Scan the listing below. Copy each line that contains "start".

▬▬▬▬▬▬

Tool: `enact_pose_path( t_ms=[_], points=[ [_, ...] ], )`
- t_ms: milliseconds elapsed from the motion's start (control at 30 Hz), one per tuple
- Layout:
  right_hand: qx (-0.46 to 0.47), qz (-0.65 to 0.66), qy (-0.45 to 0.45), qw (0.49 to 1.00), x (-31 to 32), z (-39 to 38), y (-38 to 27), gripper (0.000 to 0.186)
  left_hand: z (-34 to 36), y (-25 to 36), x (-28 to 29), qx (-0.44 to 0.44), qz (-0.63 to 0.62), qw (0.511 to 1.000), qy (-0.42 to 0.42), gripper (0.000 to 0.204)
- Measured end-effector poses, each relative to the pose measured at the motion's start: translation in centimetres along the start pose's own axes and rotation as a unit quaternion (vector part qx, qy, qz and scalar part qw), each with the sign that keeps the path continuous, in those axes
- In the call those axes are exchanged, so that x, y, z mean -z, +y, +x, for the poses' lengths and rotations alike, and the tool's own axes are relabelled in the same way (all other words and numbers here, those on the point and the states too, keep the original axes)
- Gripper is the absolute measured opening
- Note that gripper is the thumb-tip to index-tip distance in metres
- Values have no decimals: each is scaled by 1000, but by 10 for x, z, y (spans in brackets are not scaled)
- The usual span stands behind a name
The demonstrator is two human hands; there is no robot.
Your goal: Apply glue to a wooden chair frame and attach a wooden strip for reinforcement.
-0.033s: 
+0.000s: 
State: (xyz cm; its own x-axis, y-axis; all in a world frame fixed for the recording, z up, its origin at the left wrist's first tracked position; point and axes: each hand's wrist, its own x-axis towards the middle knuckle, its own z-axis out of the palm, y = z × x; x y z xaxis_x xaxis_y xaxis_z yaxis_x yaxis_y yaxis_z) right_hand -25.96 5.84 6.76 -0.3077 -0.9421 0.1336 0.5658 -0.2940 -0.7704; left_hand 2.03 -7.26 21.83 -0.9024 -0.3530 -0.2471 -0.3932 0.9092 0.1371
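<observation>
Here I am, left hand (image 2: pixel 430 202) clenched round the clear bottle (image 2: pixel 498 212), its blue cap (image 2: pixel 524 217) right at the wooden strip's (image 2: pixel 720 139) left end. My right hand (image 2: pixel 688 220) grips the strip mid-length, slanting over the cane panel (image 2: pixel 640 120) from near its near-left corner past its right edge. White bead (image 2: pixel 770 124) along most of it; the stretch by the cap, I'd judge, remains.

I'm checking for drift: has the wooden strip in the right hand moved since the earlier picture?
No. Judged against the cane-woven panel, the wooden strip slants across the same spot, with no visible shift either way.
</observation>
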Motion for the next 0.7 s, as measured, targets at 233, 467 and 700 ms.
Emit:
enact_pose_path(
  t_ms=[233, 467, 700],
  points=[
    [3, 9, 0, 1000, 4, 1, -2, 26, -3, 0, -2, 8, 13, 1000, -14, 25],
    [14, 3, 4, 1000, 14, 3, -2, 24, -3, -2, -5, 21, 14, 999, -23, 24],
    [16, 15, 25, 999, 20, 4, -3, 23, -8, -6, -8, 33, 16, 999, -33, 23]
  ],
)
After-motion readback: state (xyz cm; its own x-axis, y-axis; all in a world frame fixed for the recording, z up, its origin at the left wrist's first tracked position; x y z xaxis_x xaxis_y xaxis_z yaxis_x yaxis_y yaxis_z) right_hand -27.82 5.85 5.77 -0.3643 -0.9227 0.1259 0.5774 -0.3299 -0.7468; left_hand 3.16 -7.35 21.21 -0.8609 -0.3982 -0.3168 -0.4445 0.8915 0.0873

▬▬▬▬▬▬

▶ **Response to the task**
- t_ms: milliseconds elapsed from the motion's start (control at 30 Hz), one per tuple
- Measured end-effector poses, each relative to the pose measured at the motion's start: translation in centimetres along the start pose's own axes and rotation as a unit quaternion (vector part qx, qy, qz and scalar part qw), each with the sign that keeps the path continuous, in those axes

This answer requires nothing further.